PeterYim: Welcome to the SemanticWiki mini-series Session-6 – Thu 5-Mar-2009

* Mini-series Title: Semantic Wikis: The Wiki Way to the Semantic Web
* Session-6 Topic: The Future of Semantic Wiki: Trends, Challenges and Outlook
* Session Chair: Prof. Dr. RudiStuder (FZI & Institut AIFB, Universitt Karlsruhe) & Dr. MarkGreaves (Vulcan)
* Panelists:
 o Chairs of previous sessions in this mini-series to summarize the outcome from their sessions, and to make their short statements on today's topic (5 min. each)
 + Dr. SebastianSchaffert, Mr. HaroldSolbrig, Mr. MaxVoelkel, Mr. MarkusKroetzsch, Mr. MikeDean, Mr. PeterYim, Dr. LiDing & Dr. JieBao
 o Speakers from previous sessions of this mini-series to each deliver short statements regarding the future of semantic wikis as they each see it (2 min. each)
 + Mr. ChristophLange, Mr. DanielHansch, Professor DanielSchwabe, Mr. HaroldSolbrig, Mr. JoelNatividad, Professor KeiCheung, Mr. MarkusKroetzsch, Mr. MikeDean, Professor Dr. PeterDolog, Mr. PeterYim, Dr. SebastianSchaffert, Mr. TobiasKuhn & Mr. YaronKoren

PeterYim: See details on the session page at: http://ontolog.cim3.net/cgi-bin/wiki.pl?ConferenceCall_2009_03_05

PeterYim: .

anonymous morphed into Daniel Schwabe

anonymous morphed into Daniel Schwabe

Daniel Schwabe: Hi Peter, just checking. I thought the conference would start at 3 (my time), but I just noticed it got pushed back 30m

anonymous morphed into Rudi Studer

Rudi Studer1 morphed into Markus Kroetzsch

anonymous morphed into Son Doan

Rudi Studer: We are having problems dialing in. The German telecon service says that the conference ID is not valid

Peter Dolog: hi all

Markus Kroetzsch: We are now using the UK line to dial in.
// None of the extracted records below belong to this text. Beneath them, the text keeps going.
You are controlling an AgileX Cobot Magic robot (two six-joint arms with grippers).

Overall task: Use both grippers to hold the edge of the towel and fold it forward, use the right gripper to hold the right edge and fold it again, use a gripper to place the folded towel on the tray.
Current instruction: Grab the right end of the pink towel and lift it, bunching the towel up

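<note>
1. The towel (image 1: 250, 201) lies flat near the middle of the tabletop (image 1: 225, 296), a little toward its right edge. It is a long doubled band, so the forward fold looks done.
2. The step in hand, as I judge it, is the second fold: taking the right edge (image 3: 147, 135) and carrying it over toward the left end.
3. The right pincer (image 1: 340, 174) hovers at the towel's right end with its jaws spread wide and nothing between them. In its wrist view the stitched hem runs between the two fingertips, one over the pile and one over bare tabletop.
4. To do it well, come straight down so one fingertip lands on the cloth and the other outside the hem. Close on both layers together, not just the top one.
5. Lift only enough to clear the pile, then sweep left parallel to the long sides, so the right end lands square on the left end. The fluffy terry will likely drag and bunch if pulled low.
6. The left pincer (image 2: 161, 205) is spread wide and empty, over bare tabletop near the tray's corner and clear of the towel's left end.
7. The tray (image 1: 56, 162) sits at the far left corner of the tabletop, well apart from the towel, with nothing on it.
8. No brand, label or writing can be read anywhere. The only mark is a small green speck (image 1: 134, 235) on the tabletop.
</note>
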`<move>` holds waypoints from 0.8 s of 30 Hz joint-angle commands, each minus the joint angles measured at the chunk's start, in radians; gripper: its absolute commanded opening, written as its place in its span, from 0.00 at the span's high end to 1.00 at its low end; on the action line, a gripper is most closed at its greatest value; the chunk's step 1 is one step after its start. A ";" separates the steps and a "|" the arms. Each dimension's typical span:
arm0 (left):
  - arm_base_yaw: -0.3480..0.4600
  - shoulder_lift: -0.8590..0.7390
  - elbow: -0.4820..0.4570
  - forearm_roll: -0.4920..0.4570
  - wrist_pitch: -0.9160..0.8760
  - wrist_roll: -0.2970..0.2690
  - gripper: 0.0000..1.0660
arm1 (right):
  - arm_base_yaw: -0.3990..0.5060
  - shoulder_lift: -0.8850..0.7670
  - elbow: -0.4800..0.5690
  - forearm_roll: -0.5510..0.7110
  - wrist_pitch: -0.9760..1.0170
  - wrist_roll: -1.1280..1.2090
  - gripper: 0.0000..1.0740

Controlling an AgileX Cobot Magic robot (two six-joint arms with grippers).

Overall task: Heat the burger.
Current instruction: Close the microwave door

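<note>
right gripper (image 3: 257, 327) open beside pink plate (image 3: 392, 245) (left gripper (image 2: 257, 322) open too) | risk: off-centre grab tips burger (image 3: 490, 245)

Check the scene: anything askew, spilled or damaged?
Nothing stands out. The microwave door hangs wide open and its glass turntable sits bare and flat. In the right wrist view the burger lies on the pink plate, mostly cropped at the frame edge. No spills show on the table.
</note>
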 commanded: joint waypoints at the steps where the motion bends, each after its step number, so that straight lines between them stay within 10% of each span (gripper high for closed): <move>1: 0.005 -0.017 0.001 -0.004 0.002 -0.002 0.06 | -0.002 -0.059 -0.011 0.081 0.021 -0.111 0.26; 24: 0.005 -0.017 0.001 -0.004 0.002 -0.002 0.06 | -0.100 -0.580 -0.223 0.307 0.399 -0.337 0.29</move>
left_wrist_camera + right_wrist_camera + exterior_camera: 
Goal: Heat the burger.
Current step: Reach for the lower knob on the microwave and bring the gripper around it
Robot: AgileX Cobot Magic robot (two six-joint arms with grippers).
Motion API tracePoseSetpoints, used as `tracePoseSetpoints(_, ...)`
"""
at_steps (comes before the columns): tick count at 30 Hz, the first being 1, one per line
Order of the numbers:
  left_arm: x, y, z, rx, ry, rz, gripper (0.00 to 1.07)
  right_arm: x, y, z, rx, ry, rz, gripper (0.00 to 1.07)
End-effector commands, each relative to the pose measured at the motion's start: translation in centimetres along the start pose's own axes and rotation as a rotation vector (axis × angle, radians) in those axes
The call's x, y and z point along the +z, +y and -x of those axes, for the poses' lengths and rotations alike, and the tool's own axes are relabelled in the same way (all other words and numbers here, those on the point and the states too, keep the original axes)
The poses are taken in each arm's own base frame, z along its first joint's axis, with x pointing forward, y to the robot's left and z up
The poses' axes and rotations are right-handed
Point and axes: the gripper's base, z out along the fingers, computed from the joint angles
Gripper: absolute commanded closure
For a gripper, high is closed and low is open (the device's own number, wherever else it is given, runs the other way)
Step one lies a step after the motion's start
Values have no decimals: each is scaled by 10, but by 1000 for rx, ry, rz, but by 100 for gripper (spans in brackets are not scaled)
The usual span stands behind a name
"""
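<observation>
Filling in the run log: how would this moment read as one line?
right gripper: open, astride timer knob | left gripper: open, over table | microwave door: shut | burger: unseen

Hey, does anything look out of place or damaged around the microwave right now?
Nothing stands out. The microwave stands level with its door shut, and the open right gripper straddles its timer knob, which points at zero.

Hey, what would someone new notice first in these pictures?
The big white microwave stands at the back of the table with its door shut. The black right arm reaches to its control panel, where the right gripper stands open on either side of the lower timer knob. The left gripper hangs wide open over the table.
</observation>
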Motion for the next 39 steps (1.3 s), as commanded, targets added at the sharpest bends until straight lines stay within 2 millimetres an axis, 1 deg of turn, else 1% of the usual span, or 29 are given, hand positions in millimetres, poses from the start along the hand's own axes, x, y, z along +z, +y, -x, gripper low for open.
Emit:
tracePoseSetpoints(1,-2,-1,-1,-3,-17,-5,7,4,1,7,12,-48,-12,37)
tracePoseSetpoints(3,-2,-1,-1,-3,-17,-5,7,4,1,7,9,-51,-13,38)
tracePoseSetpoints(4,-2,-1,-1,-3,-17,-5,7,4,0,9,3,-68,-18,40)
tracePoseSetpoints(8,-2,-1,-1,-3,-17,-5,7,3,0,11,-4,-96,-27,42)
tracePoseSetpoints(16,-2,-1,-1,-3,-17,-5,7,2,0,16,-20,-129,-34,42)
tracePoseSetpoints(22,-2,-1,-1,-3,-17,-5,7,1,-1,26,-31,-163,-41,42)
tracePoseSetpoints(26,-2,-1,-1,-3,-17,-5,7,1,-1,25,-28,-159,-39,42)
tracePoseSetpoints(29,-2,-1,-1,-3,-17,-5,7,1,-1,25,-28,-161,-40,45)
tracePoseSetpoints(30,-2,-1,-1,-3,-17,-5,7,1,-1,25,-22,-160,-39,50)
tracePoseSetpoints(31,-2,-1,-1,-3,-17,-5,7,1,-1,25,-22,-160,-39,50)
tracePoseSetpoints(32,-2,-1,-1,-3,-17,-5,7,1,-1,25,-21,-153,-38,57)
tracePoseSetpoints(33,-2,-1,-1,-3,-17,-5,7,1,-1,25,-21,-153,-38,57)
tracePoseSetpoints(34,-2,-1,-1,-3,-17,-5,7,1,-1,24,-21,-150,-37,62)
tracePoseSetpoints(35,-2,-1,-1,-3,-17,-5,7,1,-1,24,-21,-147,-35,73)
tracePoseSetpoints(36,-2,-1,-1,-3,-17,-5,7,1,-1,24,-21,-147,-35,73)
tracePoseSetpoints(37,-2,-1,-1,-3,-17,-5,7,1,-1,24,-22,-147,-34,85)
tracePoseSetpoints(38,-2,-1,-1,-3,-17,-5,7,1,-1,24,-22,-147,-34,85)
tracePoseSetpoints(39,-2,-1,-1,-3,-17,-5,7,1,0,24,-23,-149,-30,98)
anonymous morphed into Yaron Koren

Markus Kroetzsch: Hi Yaron.

Yaron Koren: What's up, Markus.

Markus Kroetzsch: We are still waiting for Peter to dial in …

Daniel (ontoprise): Hi everybody!

PeterYim: Sorry guys … I am slightly delayed … I will be over in a couple of minutes

PeterYim: slides just posted … please refresh session page

Please change your name from 'anonymous' using the Settings button

anonymous morphed into EdDodds

Lars Ludwig: Hello there

Yaron Koren: Looking through the presentations, it looks like Markus and Max's is an old one.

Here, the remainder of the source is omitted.